What happens in cases where an armed group controls a given region? It remains unclear how, for instance, the Houthis in Yemen will respond to increasing federalism. As Hezbollah enjoys near total control over south Lebanon, the Houthis control an even larger chunk of territory in northern Yemen. Devolving power to such groups is tricky, as they are in many respects even stronger than the central government. Many fear that the advent of federalism will unleash new violence as the Houthis reassert control in the face of new provincial authorities.

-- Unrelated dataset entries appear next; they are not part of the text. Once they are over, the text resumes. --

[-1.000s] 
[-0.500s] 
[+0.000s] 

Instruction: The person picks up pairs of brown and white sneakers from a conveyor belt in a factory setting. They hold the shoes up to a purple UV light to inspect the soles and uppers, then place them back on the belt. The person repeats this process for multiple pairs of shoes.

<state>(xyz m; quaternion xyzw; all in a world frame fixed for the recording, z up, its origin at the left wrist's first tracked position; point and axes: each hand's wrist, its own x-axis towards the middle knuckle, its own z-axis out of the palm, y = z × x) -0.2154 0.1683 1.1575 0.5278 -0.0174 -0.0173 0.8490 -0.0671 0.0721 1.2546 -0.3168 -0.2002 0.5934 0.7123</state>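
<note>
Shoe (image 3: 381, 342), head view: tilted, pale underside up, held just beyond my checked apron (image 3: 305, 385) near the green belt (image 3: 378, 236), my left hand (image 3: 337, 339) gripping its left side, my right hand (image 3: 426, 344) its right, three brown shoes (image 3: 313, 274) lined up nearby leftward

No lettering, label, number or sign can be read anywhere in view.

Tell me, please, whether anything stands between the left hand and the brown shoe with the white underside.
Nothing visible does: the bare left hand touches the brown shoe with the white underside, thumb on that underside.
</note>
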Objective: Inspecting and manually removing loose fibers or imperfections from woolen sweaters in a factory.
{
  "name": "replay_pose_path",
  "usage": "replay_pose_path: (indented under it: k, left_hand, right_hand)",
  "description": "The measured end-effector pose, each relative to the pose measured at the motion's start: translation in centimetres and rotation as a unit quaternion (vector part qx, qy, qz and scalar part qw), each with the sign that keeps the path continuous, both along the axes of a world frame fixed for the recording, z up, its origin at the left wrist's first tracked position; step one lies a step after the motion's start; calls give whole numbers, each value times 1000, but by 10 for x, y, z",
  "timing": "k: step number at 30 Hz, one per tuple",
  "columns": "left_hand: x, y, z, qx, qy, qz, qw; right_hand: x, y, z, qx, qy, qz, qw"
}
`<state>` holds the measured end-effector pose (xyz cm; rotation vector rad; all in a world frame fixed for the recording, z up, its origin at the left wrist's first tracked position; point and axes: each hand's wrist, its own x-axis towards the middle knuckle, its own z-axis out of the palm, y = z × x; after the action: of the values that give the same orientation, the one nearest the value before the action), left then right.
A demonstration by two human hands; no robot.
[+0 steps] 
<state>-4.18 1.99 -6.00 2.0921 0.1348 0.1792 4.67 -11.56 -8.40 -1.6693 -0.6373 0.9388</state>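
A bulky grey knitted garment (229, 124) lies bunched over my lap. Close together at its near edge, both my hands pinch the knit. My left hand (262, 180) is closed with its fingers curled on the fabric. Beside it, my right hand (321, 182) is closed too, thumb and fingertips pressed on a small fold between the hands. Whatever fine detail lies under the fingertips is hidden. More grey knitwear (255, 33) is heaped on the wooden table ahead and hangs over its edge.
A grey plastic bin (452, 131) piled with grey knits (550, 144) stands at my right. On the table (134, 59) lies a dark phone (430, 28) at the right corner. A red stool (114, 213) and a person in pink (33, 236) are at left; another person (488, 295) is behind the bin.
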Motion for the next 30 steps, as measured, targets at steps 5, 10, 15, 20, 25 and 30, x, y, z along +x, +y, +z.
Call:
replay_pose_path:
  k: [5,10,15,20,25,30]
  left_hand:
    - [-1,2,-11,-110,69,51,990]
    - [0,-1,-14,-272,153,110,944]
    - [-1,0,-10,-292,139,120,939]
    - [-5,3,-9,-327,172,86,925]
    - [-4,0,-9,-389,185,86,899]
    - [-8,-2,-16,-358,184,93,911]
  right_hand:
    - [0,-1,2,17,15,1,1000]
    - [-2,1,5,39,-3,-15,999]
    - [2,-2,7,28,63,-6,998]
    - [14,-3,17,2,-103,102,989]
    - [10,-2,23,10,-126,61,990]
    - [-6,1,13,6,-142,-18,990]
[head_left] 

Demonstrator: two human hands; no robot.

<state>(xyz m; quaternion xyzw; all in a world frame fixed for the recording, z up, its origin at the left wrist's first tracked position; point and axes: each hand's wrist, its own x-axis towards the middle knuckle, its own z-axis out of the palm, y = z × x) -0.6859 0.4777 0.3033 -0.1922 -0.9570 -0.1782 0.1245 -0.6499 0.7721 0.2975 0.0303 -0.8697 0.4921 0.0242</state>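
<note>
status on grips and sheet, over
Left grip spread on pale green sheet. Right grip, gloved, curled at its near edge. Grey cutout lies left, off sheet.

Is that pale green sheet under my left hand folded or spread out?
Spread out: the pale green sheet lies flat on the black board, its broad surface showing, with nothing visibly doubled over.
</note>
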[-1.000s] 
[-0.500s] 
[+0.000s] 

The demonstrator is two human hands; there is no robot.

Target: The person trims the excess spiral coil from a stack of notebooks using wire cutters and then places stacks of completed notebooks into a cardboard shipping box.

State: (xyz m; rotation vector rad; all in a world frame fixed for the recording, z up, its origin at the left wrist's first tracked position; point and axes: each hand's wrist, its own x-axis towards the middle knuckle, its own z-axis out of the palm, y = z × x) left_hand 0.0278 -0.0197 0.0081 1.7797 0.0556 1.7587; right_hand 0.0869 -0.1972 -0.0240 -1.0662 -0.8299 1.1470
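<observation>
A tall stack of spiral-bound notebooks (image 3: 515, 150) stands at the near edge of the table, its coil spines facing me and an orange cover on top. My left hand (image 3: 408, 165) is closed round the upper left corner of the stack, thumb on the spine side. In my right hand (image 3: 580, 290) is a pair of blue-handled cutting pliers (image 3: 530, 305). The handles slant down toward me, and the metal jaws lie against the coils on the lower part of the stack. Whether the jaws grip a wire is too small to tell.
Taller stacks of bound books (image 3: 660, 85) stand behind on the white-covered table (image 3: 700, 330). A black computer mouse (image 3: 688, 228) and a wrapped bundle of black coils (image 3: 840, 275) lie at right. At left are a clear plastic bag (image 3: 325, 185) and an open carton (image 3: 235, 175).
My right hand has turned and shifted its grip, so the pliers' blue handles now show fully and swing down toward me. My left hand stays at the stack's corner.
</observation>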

Other governorates could also fall into the hands of extremist armed groups if the transition to the new administrative system is mismanaged.
As these conversations around federalism continue, it is important to keep in mind that governing a territory as large and complex as Yemen requires much more than mere bureaucratic efficiency. While the prospect of getting government documents signed in one’s home district rather than being forced to travel to the capital is appealing, such potential conveniences do nothing to address the deeper problems facing the country. The severe economic and political challenges facing Yemen and other states in the Arab region will not be resolved by a simple move to decentralize power.